There are many bad movies, of course, but there are varying categories of bad. There is Aggressive Bad, as in M. Night Shyamalan's "The Happening" - suffering not merely from poor concepts and wooden acting but from direction so proletarian it would have flunked Mr. Shyamalan out of the Colorado School Of Mines Film School - which, whether you want it to or not, forces you to stick your nose into the dung of its badness. There is So Bad It's Good, as in Ed Wood's noted camp classic "Plan 9 From Outer Space". There is Michael Bay Bad (self explanatory).
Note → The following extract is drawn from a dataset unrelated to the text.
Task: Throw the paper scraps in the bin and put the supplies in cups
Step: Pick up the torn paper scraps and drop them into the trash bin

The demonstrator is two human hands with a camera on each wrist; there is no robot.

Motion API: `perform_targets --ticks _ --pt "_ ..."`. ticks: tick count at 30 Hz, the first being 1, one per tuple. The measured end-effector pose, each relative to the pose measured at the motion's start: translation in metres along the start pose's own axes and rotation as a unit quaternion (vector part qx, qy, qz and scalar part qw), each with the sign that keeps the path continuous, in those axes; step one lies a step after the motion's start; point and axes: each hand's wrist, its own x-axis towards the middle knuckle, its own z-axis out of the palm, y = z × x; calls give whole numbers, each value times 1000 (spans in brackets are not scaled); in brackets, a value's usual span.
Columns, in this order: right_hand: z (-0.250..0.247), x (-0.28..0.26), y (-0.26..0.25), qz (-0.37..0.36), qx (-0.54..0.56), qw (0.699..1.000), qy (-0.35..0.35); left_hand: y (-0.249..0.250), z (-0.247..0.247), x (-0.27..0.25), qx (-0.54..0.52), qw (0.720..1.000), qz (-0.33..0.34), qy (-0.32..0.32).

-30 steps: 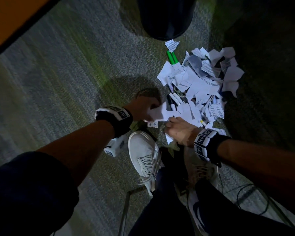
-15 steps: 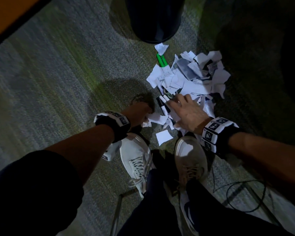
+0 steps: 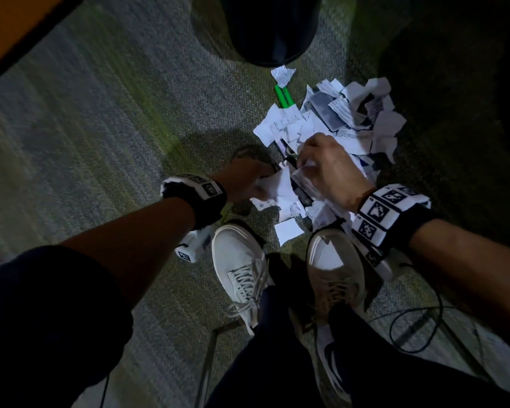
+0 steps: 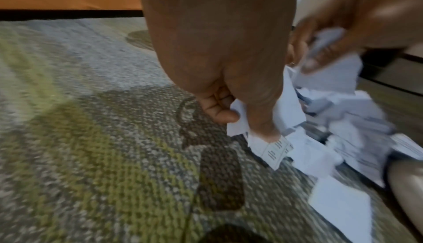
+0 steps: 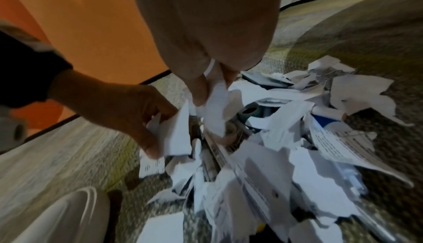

And then there is Boring Bad, which brings me to last year's "Couples Retreat".
"Couples Retreat" isn't Aggressive Bad because during the course of watching it you never really feel overwhelmed by its awfulness. It isn't So Bad It's Good because it's incredibly boring and not funny, neither when it's trying to be funny nor when it's trying to be funny and failing nor when it's not trying to be funny and failing. It isn't Michael Bay Bad because nothing blows up. "Couples Retreat" is just....bad. When it ended I literally said aloud to myself, "God, that was bad." Then I thought about it and re-iterated, aloud, "Yeah. That was really, really bad." As it unfolds you will feel your eyes glaze over as you turn into a movie-watching zombie, bored stiff.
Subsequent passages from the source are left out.